By Michael Vincent on November 4, 2017

Two of Canada's most important voices in opera will stand side-by-side to receive honorary degrees from the University of Toronto.
Two of Canada’s most important voices in opera will stand side-by-side to receive honorary degrees from the University of Toronto.

The University of Toronto has quietly announced two of Canada’s most important voices in Opera will be receiving dual honorary degrees on Wednesday, Nov. 8.

The dual honour marks a deep connection between Mary Morrison and Barbara Hannigan, who have both shared a relationship as student and teacher.

“I started studying with Mary when I moved to Toronto, which was the year before I came to U of T. I had come here to the Etobicoke School of the Arts for my last year of high school, and Mary took me on.”

Hannigan recalled Mary telling her before her U of T audition at the age of 17 that she should not be disappointed if she didn’t get in because she is so young.

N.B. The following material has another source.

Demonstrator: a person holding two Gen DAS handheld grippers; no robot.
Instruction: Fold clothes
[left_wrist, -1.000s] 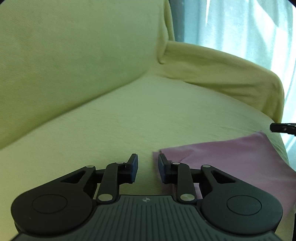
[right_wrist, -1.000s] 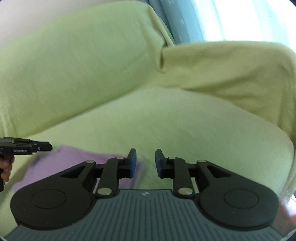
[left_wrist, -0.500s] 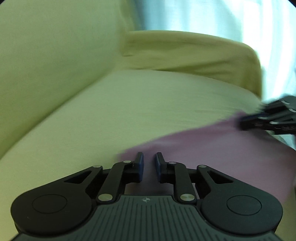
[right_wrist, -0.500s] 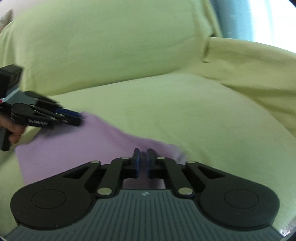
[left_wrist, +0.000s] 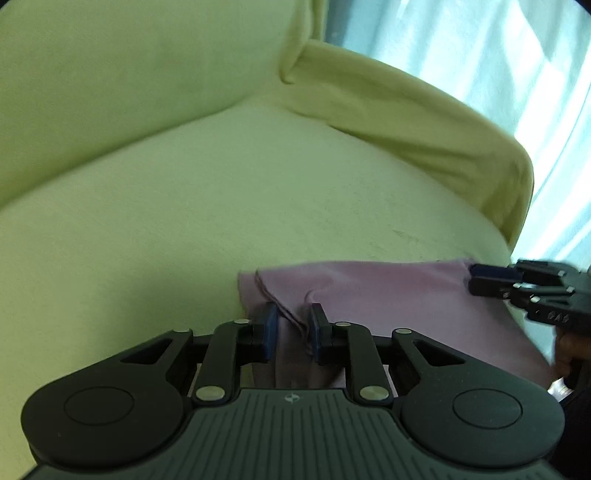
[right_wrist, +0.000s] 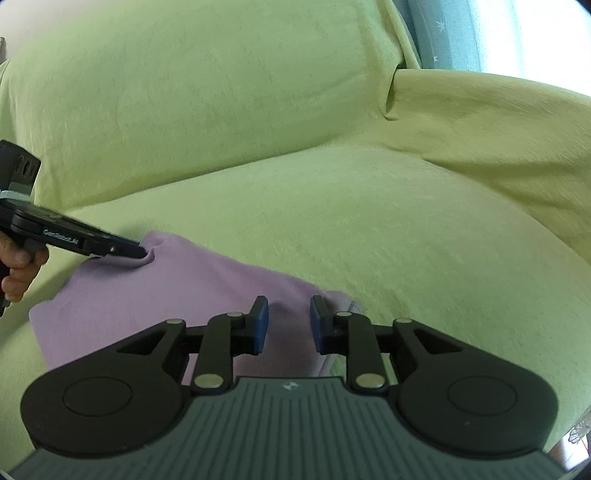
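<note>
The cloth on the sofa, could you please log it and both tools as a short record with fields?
surface: green sofa
item: lilac cloth, lying on the seat, edge folded over near the left tool
left tool: open, fingers either side of a cloth edge
right tool: open, over the cloth's other corner
hands: one visible, gripping the left tool's handle
</note>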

The two sopranos, separated by a generation, have shared parallel careers with uncanny similarity. Both made their way to Toronto in their teens to start their careers, and both went on to become known particularly for singing contemporary music repertoire.

Morrison, now 91, was raised in Winnipeg, and while in her teens made her radio debut on CBC. She has performed lead roles in Canadian Opera Company productions from Marguerite in Faust to the countess in The Marriage of Figaro. Beyond traditional repertoire, Morrison was one of the first singers in Canada to focus her career on contemporary music,  premiering works by Berio, Birtwistle, Cage, Crumb, Peter Maxwell Davies, Globokar, Ligeti, Pousseur, Takemitsu, and Xenakis and many others.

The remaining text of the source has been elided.